CCRIF CEO, Isaac Anthony, thanked the EU for its continuous support and reiterated the
importance of contributions of the donor community. He remarked, “The success of CCRIF is
undoubtedly due in part to the support – both technical and financial – that we receive from our
development partners. This support from the EU continues to be key to allowing us to meet the
needs of our current and potential members. It allows us to make available more affordable
insurance coverage to our members, to improve the long-term sustainability of CCRIF, and to
develop new products for additional perils and sectors.”
Head of the EU Delegation to Barbados, the Eastern Caribbean States, the OECS and
CARICOM/CARIFORUM, Malgorzata Wasilewska, said: “The renewal of countries’

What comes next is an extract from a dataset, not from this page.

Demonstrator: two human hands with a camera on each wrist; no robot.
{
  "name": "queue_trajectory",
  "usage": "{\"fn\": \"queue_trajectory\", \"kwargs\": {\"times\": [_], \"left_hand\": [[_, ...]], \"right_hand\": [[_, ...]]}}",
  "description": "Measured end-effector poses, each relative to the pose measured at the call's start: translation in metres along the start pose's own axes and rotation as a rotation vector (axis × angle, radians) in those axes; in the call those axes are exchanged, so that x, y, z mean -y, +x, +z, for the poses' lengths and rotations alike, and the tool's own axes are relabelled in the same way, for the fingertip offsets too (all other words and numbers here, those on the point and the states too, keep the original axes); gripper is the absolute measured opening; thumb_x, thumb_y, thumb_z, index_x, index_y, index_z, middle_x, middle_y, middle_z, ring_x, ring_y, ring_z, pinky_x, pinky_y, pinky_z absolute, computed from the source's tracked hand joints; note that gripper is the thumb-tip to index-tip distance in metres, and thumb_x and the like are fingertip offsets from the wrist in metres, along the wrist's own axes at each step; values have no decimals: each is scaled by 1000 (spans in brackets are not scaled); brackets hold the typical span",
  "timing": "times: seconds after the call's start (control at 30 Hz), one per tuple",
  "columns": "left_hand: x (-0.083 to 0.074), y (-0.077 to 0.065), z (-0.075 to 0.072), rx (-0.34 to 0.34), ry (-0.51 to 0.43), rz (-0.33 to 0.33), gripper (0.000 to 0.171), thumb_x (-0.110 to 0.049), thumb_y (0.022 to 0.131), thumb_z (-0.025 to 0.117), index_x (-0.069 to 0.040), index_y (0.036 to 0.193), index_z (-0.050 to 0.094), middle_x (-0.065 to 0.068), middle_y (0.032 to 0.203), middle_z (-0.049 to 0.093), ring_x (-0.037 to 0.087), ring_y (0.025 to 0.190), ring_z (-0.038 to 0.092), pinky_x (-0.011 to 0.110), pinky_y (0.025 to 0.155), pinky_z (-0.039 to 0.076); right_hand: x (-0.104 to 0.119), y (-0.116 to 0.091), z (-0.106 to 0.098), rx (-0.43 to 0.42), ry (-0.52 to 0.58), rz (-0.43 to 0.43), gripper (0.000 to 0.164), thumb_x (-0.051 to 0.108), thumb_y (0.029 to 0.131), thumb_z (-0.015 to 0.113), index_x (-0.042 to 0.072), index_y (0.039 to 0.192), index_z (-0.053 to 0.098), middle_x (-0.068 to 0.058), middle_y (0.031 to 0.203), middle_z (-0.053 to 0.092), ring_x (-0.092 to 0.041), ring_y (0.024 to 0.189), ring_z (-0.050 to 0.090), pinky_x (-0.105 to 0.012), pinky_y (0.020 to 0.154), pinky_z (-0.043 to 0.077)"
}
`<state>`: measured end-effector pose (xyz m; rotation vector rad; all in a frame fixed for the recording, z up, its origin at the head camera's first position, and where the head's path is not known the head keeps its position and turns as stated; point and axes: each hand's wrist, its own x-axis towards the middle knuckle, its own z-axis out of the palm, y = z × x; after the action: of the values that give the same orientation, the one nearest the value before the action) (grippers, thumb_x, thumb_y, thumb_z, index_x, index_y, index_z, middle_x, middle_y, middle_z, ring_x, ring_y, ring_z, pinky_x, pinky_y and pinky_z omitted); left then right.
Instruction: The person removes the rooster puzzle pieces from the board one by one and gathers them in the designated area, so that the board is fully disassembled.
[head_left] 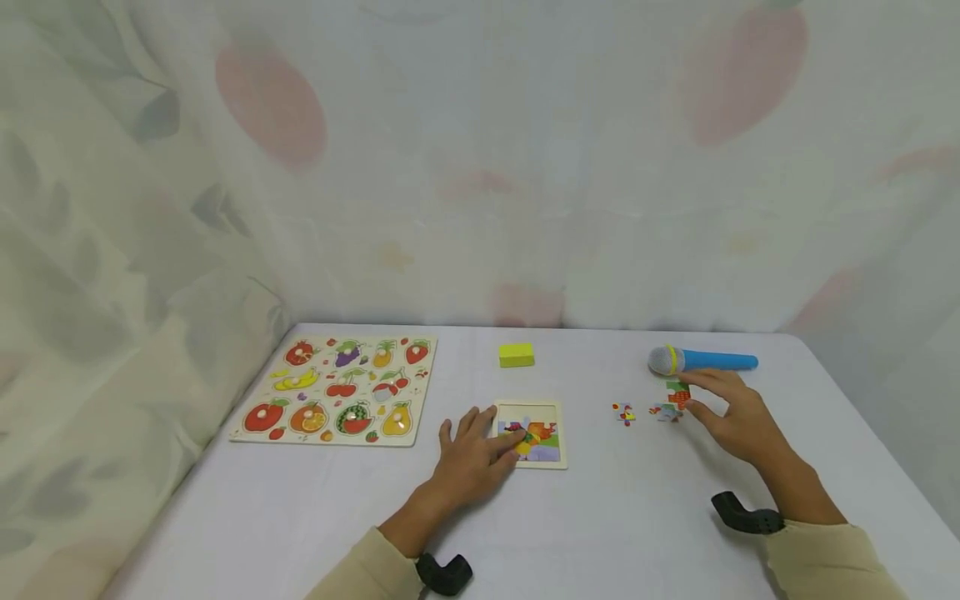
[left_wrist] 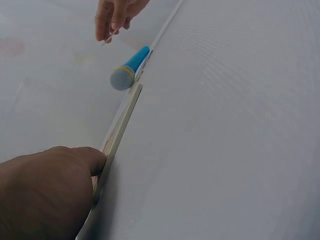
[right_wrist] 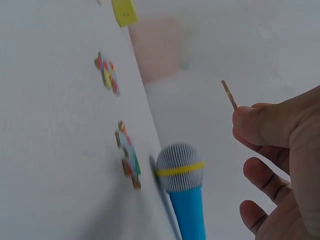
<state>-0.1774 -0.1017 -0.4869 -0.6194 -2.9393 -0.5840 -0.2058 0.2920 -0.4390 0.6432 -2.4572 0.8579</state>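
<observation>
My left hand rests over the left side of a small picture puzzle in a pale wooden frame, fingers spread, one lying across the picture. In the left wrist view the thumb touches the edge of the puzzle board. Between thumb and fingertips, my right hand pinches a green and red jigsaw piece, raised above the table; it shows edge-on as a thin piece in the right wrist view. Two loose pieces lie below and left of that hand: one multicoloured piece and one bluish piece.
A blue toy microphone with a grey head lies just behind the right hand. At the back middle sits a yellow-green block. A fruit peg puzzle board occupies the left side. Curtain-like cloth stands behind the white table.
</observation>
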Motion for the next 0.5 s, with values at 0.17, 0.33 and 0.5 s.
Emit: {"fn": "queue_trajectory", "kwargs": {"times": [0.17, 0.33, 0.5], "left_hand": [[0, 0, 2, -7, -4, -2, 37, -43, 95, 55, -40, 131, 60, 9, 150, 35, 36, 138, 23, 69, 101, 7], [1, 1, 3, -13, 4, 3, 37, -43, 95, 55, -40, 131, 60, 9, 150, 35, 36, 138, 23, 68, 101, 7], [2, 1, 2, -17, 12, 6, 36, -43, 95, 55, -40, 131, 61, 9, 149, 36, 36, 138, 24, 69, 101, 8]], "right_hand": [[-19, -8, -4, 24, -37, 60, 42, -5, 78, 74, 1, 118, 65, -14, 117, 63, -17, 112, 47, -25, 86, 38], [-34, -16, -6, 68, -45, 151, 37, -5, 82, 71, -2, 118, 64, -20, 116, 63, -34, 104, 51, -50, 79, 41], [-42, -21, -7, 123, -34, 229, 37, -4, 84, 67, -3, 121, 62, -25, 118, 60, -40, 103, 52, -57, 80, 40]]}}
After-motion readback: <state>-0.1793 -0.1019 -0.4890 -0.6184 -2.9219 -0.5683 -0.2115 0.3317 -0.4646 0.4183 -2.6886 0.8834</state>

catastrophe risk insurance policies at this time signals the growing strategic importance placed
on disaster risk financing as key to advancing sustainable development prospects in the context
of shrinking fiscal space. We are proud to say that the EU contribution supported important
milestones in this regard.”
She also added that “Recent and past support from the EU to CCRIF was adequate to ease
payment of member countries’ premiums and improve their risk coverage against natural
hazards. However, the global context calls for constant search for innovative solutions to allow
the successful facility to grow accordingly. The EU is partnering with CCRIF to focus on self-
sustainable mechanisms allowing for progress in the region, while keeping this valuable tool at
the service of the countries.”
CCRIF currently offers five parametric insurance products – earthquake, based on modelled losses
due to ground shaking; tropical cyclone, based on modelled losses due to wind and storm surge;
excess rainfall, based on modelled losses due to the amount of rainfall; the Caribbean Ocean and
Aquaculture Sustainability FaciliTy (COAST) product for the fisheries sector, based on rain,
waves, wind and storm surge; and a product for electric utilities, based on losses due to wind for
their transmission and distribution lines. CCRIF is continuing the rollout of the COAST product,
and also the electric utilities product, in collaboration with the Caribbean Electric Utility Services
Corporation (CARILEC). Additionally, the Facility will launch a product this year for water utility
companies in partnership with the Inter-American Development Bank and a product for rainfall
runoff, initially for Guyana and Suriname, which will be offered to Central American and larger
Caribbean countries in subsequent years.
Since the inception of CCRIF in 2007, the Facility has made 59 payouts totalling US$261.4 million
to 16 of its member governments – all within 14 days of the triggering of an event. CCRIF payouts
were not designed to cover all losses on the ground but to provide an injection of quick liquidity
immediately following a natural catastrophe to allow governments to quickly begin recovery,
including supporting the most vulnerable in their populations. A rough assessment of the
beneficiaries of CCRIF’s payouts shows that over 3.5 million persons in the Caribbean and Central
America have benefitted directly or indirectly from these payouts. Uses of payouts over the years
have included providing food, shelter, and medicine for affected persons; stabilizing drinking
water plants; providing building materials for persons to repair their homes; and repairing critical
infrastructure such as roads and bridges as a means of enabling movement and access in and out
of communities, among others. Governments have also used payouts to support key sectors such
as agriculture, tourism, and education.